Fuck you for this flame bait thread.

I'm seriously thinking about 
for the first time
ever
giving NEG rep.

STFU Month can't come soon enough.

----------


## catfish

STFU Month can't come soon enough.

exactly what month is it?

----------


## fyrenza

Well, it isn't actually "official" yet,

but according to MOI?

It's THIS month, regardless of what month we're in.

I'm just jacking him, for the most part.  :Wink:

----------


## catfish

> Well, it isn't actually "official" yet,
> 
> but according to MOI?
> 
> It's THIS month, regardless of what month we're in.
> 
> I'm just jacking him, for the most part.


I thought so….I just bought a bag of 'Shut the Hell Up' at WalMart.Just in case of emergencies.

----------


## Sentinel

> Is it time that we draw our police from a draft of the people?


Drafting is slavery.

A third of the public is psychotic, and would show it if put into a position that nurtured their psychotic nature.

----------


## lostbeyond

I agree that drafting people for every job, in a time-rotational fashion will eliminate under-employment.  Side effect, e.g. the newly drafted cashier gives you the wrong change.  HEHE  Sooo liberal, I love it.  WHEHEHEHE I would like to be a (draft) doctor. ... Draft or daft ... I am getting confused?

----------


## JustPassinThru

> My guess is, if you can get a flamethrower close enough to an APC, the gunner done fck'd up.


Lobbing a napalm bomb at the APC can do much the same thing.

And leave you free to blast escaping personnel.

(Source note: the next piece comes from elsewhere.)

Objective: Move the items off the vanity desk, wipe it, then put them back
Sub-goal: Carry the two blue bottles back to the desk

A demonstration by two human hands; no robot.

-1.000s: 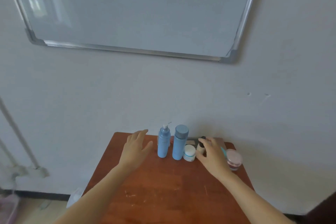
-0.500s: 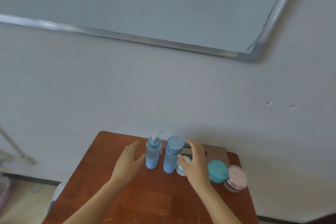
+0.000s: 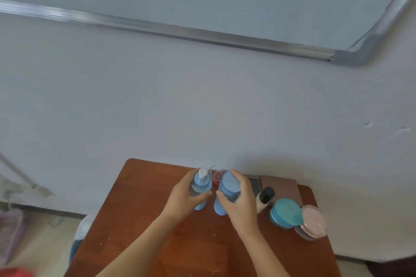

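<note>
head view, lower centre: left hand (image 3: pixel 184 195) grips the upright pump bottle (image 3: pixel 201 184), right hand (image 3: pixel 240 204) wraps the capped bottle (image 3: pixel 227 189) beside it, both axes vertical.

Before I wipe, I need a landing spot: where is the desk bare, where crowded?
Bare: the desk from its left edge to the left hand on the pump bottle, and the near wood between the forearms. Crowded: back right, from the capped blue bottle in the right hand to the pink-lidded jar.
</note>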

Over at CJ's other board, there's a crusty old-timer who's studied the ways of asymetrical warfare, and knows how to take out an Abrams with firebombs.  Wish he'd come over here...but I think he's about had it with political arguing.

----------


## Rudy2D

> My guess is, if you can get a flamethrower close enough to an APC, the gunner done fck'd up.


In urban warfare it should be easy.

----------


## Irascible Crusader

I don't even want to think about assaulting police SWAT vehicles.  I'm just not there yet.

----------


## lostbeyond

> Lobbing a napalm bomb at the APC can do much the same thing.
> 
> And leave you free to blast escaping personnel.
> 
> Over at CJ's other board, there's a crusty old-timer who's studied the ways of asymetrical warfare, and knows how to take out an Abrams with firebombs. Wish he'd come over here...but I think he's about had it with political arguing.


What if you are old and decrepid and instead of throwing the napalm at the tank, you drop it on your foot accidentally?  Or put it in your front packet?  Or start picking your teeth with it? ...

----------


## Irascible Crusader

> What if you are old and decrepid and instead of throwing the napalm at the tank, you drop it on your foot accidentally?  Or put it in your front packet?  Or start picking your teeth with it? ...


"You'll shoot your eye out."

----------